The Washington State Law Enforcement Association, the Washington Association of Sheriffs and Police Chiefs, the Washington Council of Police and Sheriffs, and the Seattle Police Officers Guild did not return VICE News’ requests for comment.

A “reasonable” standard

Under proposed language, initiative organizers say, officers would not only have to “sincerely” believe that the use of deadly force was warranted but would also have to show that “a reasonable officer” would have agreed that using deadly force was essential to keep people from getting hurt. Twenty-seven other states already use some variation on the “reasonable” standard in their statutes surrounding police officers’ use of deadly force.

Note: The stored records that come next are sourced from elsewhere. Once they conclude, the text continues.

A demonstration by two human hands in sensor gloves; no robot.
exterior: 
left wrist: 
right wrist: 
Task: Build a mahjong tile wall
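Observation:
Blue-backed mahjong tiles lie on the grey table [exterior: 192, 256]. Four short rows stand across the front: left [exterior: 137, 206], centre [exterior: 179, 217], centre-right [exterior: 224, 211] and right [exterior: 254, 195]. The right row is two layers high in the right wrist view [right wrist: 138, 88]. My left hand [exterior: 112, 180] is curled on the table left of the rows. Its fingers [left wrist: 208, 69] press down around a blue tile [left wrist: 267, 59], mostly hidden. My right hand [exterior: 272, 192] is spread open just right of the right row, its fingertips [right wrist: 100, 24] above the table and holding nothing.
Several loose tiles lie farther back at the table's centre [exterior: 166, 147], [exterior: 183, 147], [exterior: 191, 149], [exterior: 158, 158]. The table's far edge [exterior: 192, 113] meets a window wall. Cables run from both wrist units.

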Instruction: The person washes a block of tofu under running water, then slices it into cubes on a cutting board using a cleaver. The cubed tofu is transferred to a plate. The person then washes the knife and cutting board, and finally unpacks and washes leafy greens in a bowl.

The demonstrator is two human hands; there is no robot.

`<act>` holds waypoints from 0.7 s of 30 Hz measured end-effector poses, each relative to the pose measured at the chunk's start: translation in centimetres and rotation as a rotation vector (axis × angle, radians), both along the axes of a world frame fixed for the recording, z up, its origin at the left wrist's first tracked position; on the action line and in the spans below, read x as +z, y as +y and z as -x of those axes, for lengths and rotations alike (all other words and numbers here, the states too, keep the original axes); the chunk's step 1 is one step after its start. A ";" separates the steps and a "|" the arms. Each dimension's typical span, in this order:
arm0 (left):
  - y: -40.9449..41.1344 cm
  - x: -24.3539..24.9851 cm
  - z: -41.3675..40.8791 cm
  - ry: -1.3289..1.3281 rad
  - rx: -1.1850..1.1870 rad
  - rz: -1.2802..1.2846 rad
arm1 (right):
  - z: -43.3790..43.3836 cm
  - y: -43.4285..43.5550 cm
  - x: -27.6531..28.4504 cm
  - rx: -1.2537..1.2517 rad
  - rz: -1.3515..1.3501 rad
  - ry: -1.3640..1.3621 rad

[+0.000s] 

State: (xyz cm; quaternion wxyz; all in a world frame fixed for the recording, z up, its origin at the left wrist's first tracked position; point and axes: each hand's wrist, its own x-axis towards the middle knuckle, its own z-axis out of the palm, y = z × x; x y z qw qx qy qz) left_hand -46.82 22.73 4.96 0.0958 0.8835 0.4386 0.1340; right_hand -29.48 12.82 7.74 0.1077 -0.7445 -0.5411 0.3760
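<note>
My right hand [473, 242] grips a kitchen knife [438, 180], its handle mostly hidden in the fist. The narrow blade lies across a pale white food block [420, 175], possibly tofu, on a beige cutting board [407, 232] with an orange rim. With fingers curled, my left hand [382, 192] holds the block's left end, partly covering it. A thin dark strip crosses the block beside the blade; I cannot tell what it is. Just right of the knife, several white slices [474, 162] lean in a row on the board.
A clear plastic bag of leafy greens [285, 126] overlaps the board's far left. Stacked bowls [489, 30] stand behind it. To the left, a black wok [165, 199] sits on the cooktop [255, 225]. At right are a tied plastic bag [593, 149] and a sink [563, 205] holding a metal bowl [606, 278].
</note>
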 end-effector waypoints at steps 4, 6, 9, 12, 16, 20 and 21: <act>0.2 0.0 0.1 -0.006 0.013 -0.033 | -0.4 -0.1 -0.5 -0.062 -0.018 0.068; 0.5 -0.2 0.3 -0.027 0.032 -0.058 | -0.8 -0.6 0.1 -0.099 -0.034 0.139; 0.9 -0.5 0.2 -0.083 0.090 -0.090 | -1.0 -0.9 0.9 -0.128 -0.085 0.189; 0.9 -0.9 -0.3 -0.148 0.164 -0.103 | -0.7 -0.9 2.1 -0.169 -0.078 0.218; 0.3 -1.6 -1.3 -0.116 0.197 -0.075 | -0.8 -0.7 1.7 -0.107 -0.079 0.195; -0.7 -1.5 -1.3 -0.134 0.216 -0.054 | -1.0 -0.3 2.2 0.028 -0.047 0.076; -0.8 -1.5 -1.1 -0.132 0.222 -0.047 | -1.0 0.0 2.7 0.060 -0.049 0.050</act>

The ballot initiative also includes provisions mandating that officers receive extensive training on mental health, de-escalation, and bias in policing and requiring police to always provide first aid. It will also institute independent investigations of killings by police.

“[That training is] consistent with all the best thinking today and could have a major impact,” said Samuel Walker, an emeritus professor who studies police accountability at the University of Nebraska Omaha. “By putting in a state statute you’re going to compel all these local police departments to do it. I mean, the real problem we have in this country is we have 18,000 local police departments… And there’s no central controlling authority. A state statute would make it controlling for all.”

To get on the 2018 general election ballot, the campaign’s organizers will need 260,000 signatures and to raise at least $800,000 by the end of 2017. Still, organizers are hopeful — and between the task force, the failed state bills earlier this year, and the initiative, this is the largest and most comprehensive effort in years to change the law.